白老町の東町から日の出町にかけての海岸に、カニの甲羅や脚などが大量に打ち上げられている。約1キロ区間にわたって散乱しており、カラスやカモメが獲物を狙うように上空を飛び交う光景も見られる。
甲羅や脚の大半は空洞化しており、甲羅は縦横6センチ前後、脚は広げても10センチほどと小ぶりだ。

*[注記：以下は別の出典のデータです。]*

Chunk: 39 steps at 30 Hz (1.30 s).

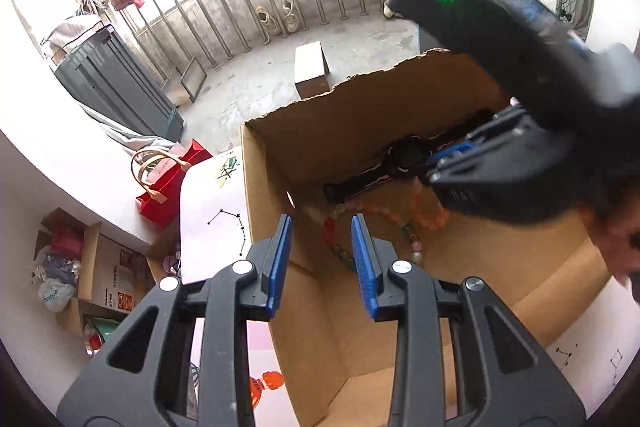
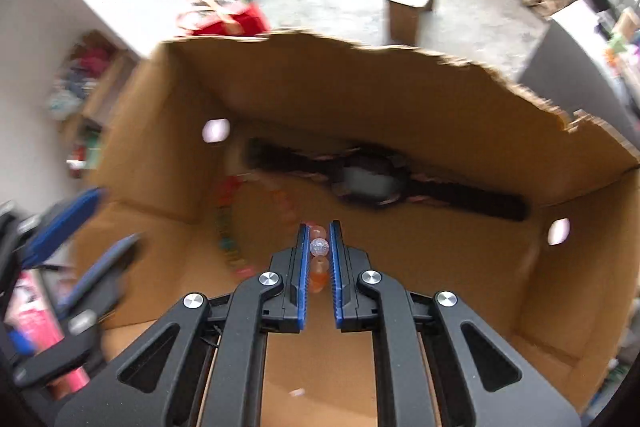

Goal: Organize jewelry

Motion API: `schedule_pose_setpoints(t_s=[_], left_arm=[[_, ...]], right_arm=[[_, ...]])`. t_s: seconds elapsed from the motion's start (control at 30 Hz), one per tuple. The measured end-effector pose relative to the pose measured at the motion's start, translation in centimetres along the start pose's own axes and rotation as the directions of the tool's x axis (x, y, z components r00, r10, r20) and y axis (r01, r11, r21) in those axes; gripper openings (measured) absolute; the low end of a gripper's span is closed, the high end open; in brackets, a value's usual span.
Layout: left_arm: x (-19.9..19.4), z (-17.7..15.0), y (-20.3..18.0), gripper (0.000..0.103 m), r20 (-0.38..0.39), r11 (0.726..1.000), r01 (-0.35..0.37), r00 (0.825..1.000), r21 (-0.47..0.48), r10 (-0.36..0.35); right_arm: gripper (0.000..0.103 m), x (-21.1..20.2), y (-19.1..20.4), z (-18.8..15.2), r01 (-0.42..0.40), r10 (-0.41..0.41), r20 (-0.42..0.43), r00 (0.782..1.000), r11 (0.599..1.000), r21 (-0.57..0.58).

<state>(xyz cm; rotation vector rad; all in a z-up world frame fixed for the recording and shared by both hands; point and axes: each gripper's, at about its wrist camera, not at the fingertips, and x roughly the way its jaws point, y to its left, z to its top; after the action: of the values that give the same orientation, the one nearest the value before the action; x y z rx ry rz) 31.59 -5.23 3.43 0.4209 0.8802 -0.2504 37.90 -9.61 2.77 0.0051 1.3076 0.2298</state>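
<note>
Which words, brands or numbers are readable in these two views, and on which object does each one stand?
"Panasonic": on the cardboard carton at lower left in the left wrist view, printed sideways and small, so this reading is uncertain.
Tag on the red gift bag: print too small to read.
White sheet beside the cardboard box: only drawings, no words.
Right wrist view: nothing readable, too blurred.

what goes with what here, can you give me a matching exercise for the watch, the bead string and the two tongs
Things:
1. watch
2. bead string
3. left tongs
4. right tongs

States:
a. open, held over the box's left corner
b. lying flat along the box's far wall
c. shut on beads
d. pinched at one end, the rest lying on the box floor

Pairs: 1-b, 2-d, 3-a, 4-c
</note>
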Motion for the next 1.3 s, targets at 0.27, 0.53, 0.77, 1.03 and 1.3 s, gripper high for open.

付近をよく散策する苫小牧市有珠の沢町の内田仁さん(76)は、1週間ほど前から海岸でカニを目にするようになったといい「24日ごろには(海岸の)一部を埋め尽くすほどになった。日に日に増えている印象でこんなにたくさん打ち上げられたら、漁に支障が出ないのだろうか」と心配した。

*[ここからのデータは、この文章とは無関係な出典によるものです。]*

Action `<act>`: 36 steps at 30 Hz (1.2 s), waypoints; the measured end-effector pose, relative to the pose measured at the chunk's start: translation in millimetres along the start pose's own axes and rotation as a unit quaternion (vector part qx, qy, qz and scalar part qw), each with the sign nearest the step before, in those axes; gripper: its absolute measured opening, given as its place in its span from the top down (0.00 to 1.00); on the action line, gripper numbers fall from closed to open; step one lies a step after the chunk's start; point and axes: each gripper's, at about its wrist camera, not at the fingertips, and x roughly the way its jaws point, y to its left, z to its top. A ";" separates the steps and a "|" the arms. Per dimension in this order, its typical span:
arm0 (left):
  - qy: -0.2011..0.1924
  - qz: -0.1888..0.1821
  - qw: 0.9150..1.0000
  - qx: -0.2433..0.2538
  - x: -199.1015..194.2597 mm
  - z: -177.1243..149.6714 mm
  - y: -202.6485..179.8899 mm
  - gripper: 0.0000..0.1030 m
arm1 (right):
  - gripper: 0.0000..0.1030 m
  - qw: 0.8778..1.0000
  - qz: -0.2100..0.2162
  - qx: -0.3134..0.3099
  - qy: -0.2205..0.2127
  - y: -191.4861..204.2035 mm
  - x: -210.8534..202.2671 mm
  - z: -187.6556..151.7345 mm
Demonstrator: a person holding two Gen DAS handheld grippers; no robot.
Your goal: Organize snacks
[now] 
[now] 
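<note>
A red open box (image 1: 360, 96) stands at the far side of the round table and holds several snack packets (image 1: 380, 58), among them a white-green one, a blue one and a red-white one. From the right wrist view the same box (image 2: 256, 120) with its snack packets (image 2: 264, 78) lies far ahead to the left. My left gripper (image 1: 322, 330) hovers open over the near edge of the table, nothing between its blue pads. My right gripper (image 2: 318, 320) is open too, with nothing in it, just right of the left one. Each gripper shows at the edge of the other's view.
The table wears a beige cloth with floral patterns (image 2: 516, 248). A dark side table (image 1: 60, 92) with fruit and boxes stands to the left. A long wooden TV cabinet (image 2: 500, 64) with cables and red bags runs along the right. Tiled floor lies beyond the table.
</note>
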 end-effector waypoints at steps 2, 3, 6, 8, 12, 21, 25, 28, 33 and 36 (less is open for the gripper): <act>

苫小牧市美術博物館によると、甲羅などは毛ガニが脱皮した殻とみられ、江崎逸郎学芸員は「昨年1月にも同じ場所で見つかっているがこれほどの量ではなかった」と指摘。白老町農林水産課も「聞いたことがない(規模)」と言う。
毛ガニの雄は2~3月にかけて浅瀬で脱皮する時期に当たり、北海道立総合研究機構栽培水産試験場調査研究部は、昨年5月の資源調査で甲長8センチ未満が前年の数十倍確認されたと説明。そのカニが一斉に脱皮し、大量に海岸に打ち上がったと推察されるが「これだけの量は見たことがない」と研究者も驚いている。